TEPCO Covered up the Truth about Fukushima Disaster
By RT
TEPCO has hidden the truth about the Fukushima nuclear disaster and now drip feeds information so the public can get ready for the next piece of bad news, James Corbett, editor, The Corbett report, told RT’s In the Now show.
Journalist Jun Hori has quit NHK, the Japanese state broadcaster saying that his network restricted what he could say about the Fukushima nuclear disaster, and moved more slowly than others to report how far the radiation was spreading.
RT: Has TEPCO (Tokyo Electric Power Company) gotten away with hiding information from the public?

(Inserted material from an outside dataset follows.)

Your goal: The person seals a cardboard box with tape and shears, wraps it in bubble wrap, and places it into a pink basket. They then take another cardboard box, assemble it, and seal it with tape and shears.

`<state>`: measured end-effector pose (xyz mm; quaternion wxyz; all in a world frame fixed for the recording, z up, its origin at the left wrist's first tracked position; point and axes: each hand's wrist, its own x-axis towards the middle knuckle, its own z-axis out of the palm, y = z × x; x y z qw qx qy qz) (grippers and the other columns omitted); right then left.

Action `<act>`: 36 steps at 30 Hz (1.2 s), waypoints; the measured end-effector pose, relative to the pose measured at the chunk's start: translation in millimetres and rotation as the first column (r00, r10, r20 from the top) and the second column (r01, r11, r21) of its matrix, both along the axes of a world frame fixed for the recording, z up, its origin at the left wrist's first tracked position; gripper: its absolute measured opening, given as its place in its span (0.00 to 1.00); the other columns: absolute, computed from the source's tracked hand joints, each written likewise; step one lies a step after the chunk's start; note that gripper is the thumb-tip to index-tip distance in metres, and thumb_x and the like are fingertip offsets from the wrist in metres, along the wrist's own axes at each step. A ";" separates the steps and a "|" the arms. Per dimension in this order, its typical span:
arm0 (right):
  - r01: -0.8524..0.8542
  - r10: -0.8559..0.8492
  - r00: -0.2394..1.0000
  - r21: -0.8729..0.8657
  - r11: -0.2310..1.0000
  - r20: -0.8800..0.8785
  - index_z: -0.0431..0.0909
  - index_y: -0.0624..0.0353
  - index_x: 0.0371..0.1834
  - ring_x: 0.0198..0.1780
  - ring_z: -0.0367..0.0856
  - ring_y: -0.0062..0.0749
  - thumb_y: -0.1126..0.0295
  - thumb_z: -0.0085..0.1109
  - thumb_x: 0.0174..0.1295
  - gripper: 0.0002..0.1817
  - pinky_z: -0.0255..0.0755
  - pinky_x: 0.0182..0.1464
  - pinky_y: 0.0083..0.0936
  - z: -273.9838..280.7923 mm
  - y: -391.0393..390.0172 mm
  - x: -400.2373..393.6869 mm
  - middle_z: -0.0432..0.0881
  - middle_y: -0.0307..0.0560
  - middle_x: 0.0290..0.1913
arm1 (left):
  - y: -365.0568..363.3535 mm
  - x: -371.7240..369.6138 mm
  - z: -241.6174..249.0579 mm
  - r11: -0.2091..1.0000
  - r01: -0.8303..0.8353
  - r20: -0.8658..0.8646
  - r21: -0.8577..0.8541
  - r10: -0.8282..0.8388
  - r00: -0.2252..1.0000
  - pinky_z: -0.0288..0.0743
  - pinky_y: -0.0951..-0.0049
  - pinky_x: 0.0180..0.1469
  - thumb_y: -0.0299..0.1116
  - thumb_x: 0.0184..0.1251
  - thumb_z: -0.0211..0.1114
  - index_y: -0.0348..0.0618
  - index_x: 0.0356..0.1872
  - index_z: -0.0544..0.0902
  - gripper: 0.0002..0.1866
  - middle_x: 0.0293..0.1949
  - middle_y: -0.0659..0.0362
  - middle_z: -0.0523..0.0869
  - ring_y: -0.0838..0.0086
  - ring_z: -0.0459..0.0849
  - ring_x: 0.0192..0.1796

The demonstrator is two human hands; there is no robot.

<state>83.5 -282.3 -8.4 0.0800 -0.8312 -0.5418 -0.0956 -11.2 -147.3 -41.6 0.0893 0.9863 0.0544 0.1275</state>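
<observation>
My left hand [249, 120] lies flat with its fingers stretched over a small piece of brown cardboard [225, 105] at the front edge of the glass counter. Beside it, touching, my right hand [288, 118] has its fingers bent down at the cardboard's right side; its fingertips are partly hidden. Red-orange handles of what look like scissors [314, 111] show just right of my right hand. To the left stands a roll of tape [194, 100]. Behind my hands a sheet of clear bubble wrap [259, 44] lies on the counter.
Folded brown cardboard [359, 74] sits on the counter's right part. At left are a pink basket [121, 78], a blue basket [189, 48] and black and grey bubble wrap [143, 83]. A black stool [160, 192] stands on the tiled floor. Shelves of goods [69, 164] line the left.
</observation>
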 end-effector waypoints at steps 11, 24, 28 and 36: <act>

James Corbett: TEPCO has lied obfuscated and covered up the truth about what they knew about, or know about what is going on at sites since day one. And of course this goes back to the very beginning of the disaster when they knew within 72 hours that three of the reactors at the Fukushima No.1 plant site were in full melt down. In fact that they did not reveal to the public for almost three months after that event took place. And from there it only continues. We have cover-ups about the amount of radiation that has been released. TEPCO had to revise its original estimate up 250%. We have had cover up of the fact that there was and continues to be 300 tons of radioactive water flooding through the site. That wasn’t really revealed to the public until the summer of 2013, two years after the event took place. Cover-up after cover-up continuously being revealed and only very much later after the fact. I think TEPCO certainly has gotten away with an awful lot. Their practice seems to be, I am not sure if this is a coordinated strategy, but it certainly seems to be that it reveals information in dribs and drabs over long periods of time so that the public has time to be acclimatized to the last piece of bad news before the next one hits them.
RT: How tight is TEPCO with the Japanese government?
JC: Technically TEPCO has now been nationalized with the Japanese government being the largest stakeholder. So there is a direct Japanese government stake in the company. That is obviously a situation which creates a type of direct relationship between the company and the government in which obviously the interest of the government and interest of the company are directly tied financially. It creates a very worrying situation and the government has attempted to reform the nuclear regulatory agency here in Japan and attempted to set up a separate division of TEPCO for taking care of decontamination of the sites specifically. But arm’s length institutions or agencies like that are supposed to have oversight over this process aren’t really anything more than just a buffer between what is essentially the same thing now: the Japanese government/ TEPCO which are really wedded at the hip.